**Your instructions:** In the listing below, how many lines contain "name"? Answer with the number alone.

**Dataset excerpt:**
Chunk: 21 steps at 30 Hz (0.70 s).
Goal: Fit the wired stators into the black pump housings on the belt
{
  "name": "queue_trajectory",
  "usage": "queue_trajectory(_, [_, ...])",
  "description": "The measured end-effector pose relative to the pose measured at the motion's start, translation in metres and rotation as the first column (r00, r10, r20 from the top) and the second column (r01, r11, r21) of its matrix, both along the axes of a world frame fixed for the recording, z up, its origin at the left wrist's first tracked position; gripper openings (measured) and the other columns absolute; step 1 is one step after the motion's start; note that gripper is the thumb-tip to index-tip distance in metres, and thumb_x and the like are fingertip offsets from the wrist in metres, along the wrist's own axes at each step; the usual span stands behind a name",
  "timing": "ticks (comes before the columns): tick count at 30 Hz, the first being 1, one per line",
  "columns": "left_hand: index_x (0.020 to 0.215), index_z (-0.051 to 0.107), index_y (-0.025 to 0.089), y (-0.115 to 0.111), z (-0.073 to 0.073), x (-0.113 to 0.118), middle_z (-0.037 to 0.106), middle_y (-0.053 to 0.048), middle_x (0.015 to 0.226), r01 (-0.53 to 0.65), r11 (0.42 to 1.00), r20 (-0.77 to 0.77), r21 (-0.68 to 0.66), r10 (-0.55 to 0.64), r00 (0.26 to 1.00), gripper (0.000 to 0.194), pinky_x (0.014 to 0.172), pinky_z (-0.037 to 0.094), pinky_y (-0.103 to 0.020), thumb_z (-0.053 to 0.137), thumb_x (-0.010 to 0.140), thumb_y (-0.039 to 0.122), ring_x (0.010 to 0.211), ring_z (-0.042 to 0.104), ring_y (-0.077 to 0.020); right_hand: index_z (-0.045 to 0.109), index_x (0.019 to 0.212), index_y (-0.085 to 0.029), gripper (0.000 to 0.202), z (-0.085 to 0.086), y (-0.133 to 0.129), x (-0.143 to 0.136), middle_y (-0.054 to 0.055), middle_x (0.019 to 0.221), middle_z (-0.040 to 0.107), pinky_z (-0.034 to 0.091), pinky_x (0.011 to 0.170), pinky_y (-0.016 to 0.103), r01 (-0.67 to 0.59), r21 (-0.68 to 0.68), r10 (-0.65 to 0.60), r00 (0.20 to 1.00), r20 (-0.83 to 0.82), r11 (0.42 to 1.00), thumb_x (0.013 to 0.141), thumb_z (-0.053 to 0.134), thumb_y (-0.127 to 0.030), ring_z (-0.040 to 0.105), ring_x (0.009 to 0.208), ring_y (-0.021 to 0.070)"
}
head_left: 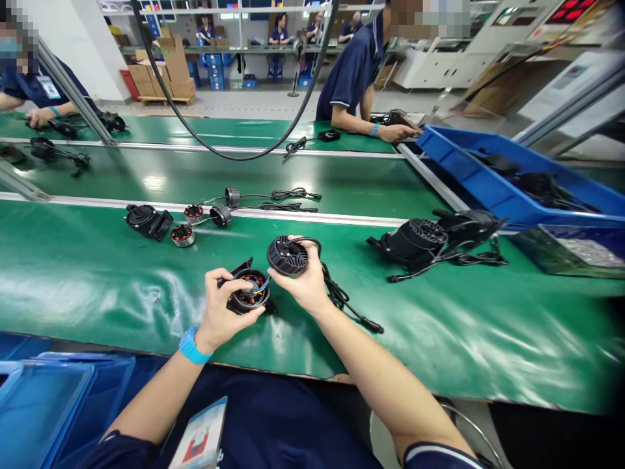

**Response for this exercise:** 2